REMIT Implementing Acts: should energy market participants be worried?
Earlier this year we delved into the IT and regulatory intricacies European energy companies will face over the next couple of years as they struggle to understand the energy trading requirements of the Markets in Financial Instruments Directive II (MiFID II).
This time, we are going to take a look at the Regulation on Wholesale Energy Market Integrity and Transparency (REMIT) Implementing Acts, which came into force on January 7th outlining the final guidelines for reporting wholesale energy product transactions in the European Union as required by the European Union.
Market participants are required to provide data concerning wholesale energy market transactions (including order history for standard trades) to ACER, the European Agency for the Cooperation of Energy Regulators which in turn makes the information available to National Regulatory Authorities (NRAs) in the EU for more specific enforcement.
REMIT requires ACER to monitor trading activity in wholesale energy products for the purpose of uncovering and preventing both market manipulation and insider trading.

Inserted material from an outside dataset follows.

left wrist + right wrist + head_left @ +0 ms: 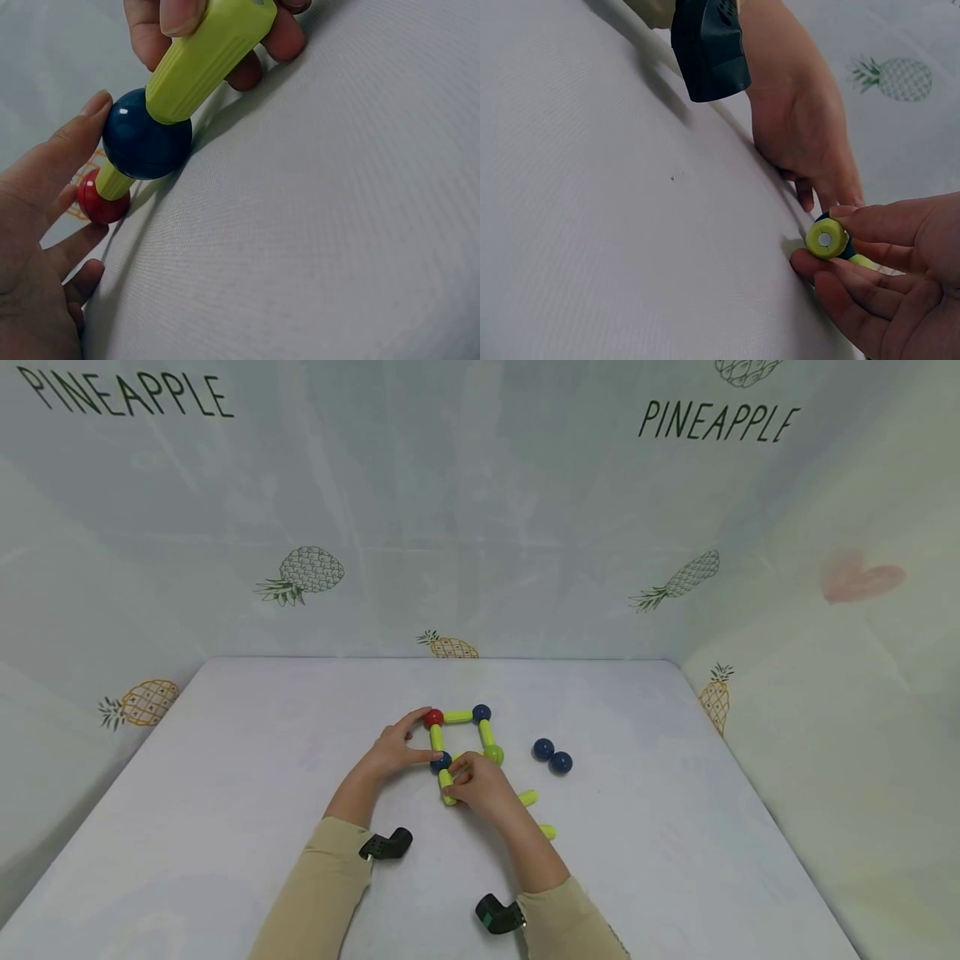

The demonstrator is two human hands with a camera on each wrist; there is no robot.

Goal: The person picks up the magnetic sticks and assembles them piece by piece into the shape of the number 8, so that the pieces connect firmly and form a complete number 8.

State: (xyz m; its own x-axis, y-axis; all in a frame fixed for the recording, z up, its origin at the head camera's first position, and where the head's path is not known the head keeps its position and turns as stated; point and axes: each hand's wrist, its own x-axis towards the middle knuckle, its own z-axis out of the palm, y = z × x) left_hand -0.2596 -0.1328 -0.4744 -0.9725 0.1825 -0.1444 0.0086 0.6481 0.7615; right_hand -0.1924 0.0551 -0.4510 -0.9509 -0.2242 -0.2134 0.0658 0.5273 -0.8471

To allow for such control, ACER launched the REMIT Portal on January 8th. The Portal provides certain key documents as required by REMIT and also brings together all information and applications that market participants need to know as part of the REMIT data reporting requirements. In addition, it allows interested parties to formally self-register as Registered Reporting Mechanisms (RRMs).
Key new rules
Under the Implementing Acts, transactions will need to be reported as follows:
- Within nine months of it coming into force if they are entering into reportable wholesale energy contracts admitted to trading at Organised Market Places or
- Within fifteen months of the Implementing Acts coming into force if they are only entering into other reportable wholesale energy contracts (OTC standard and non-standard supply contracts and transportation contracts). Other fundamental data from transmission system operators (TSOs), LNG system operators (LSOs) and storage system operators (SSOs) should also be reported.
When data is reported via a third party, market participants are not going to be regarded as responsible for failures in the completeness, accuracy and timely submission of the data – responsibility lies with the third party. This is in direct contrast with the EMIR regime where the market participant is ultimately responsible for any information reported on their behalf.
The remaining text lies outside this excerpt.